Page 29 of The Pyramid


  'That would be me,' the woman said and smiled. 'My name is Margareta Johansson. And I already know who you are, I've seen you so often in the papers.'

  She continued watering the flowers. Wallander tried not to pay any attention to her comment about him.

  'Sometimes it must be terrible to be a policeman,' she went on.

  'I can agree with that,' Wallander answered. 'But I don't think I would want to live in this country if there were no police.'

  'That's probably true,' she said and put down the watering can. 'I take it you're here about Matilda Lamberg?'

  'Not for her sake, of course. It's about the woman who visits her.
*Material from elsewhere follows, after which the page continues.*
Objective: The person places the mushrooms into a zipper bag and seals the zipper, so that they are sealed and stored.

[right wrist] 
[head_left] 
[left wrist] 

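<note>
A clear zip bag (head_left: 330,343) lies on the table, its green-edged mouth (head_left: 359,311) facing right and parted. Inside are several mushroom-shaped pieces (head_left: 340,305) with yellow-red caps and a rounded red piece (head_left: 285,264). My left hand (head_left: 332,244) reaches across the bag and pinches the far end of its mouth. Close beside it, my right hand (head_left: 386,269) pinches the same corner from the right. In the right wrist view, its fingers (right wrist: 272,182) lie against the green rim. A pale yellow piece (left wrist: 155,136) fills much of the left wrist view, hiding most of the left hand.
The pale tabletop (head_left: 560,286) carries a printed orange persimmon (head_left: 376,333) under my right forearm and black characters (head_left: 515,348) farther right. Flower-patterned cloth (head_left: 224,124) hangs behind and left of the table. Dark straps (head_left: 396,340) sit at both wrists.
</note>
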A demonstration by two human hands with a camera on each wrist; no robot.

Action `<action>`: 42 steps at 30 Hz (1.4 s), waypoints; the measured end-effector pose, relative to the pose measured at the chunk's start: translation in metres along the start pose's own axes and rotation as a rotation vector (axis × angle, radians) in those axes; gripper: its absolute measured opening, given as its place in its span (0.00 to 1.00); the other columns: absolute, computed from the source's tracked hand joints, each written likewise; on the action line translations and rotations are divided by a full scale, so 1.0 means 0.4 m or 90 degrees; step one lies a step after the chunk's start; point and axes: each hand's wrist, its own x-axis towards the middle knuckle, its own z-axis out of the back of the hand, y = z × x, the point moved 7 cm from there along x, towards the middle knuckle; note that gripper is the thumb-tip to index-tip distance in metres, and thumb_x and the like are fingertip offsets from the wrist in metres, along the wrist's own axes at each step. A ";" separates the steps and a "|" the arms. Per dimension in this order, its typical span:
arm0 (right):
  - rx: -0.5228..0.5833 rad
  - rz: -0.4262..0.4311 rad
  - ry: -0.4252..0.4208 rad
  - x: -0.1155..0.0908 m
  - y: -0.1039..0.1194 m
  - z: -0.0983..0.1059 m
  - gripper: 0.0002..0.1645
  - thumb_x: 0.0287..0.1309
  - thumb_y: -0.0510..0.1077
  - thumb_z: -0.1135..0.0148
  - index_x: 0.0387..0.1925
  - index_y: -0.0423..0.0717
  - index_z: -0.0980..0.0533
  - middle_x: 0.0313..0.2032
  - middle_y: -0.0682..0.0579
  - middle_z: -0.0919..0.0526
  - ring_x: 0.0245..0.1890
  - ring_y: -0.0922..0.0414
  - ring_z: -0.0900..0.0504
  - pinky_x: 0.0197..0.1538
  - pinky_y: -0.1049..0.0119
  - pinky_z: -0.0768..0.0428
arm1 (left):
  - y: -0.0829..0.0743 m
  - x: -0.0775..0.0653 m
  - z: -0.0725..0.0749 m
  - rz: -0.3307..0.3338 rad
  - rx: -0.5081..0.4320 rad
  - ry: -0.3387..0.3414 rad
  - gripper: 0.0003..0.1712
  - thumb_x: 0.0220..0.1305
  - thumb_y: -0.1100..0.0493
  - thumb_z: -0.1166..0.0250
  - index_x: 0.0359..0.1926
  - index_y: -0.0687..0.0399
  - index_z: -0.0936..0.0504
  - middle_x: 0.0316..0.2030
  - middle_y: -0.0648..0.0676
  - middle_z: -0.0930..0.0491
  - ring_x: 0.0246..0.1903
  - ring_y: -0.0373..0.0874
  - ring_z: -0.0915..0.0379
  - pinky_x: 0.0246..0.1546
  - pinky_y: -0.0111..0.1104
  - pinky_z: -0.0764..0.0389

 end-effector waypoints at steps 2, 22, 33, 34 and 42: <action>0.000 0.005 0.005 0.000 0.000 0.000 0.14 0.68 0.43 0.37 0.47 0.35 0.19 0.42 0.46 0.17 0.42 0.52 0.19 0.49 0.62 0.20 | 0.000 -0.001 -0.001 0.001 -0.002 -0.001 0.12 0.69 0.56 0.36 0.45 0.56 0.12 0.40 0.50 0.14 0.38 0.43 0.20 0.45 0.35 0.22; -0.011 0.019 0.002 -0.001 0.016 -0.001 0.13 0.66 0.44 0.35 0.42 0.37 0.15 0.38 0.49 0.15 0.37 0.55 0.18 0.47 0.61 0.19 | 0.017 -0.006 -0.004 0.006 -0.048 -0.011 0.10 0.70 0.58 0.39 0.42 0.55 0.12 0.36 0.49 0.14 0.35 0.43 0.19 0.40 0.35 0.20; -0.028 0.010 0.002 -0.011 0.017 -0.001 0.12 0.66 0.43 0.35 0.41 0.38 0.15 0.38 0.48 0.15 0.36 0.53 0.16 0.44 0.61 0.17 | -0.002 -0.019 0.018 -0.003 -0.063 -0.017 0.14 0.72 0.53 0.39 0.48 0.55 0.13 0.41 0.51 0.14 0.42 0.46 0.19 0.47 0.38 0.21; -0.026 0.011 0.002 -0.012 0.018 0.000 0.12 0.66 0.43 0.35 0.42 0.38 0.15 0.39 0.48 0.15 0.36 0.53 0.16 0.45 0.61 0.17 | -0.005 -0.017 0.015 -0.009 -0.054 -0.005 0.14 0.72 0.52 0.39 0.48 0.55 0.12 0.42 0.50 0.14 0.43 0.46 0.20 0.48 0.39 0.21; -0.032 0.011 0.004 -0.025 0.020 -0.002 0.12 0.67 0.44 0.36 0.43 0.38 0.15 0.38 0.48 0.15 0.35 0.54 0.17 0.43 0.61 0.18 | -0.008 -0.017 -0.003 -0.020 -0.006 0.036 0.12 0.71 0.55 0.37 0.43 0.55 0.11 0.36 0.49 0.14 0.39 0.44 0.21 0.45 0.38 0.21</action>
The one who isn't her mother.'

  Margareta Johansson looked at him. A swift wave of concern passed over her face.

  'Does this have anything to do with the father's murder?'

  'It's not very likely, but I have been wondering who she is.'

  Margareta Johansson pointed at a half-open door leading to an office.

  'We can sit in there.'

  She asked if Wallander wanted any coffee, and he declined.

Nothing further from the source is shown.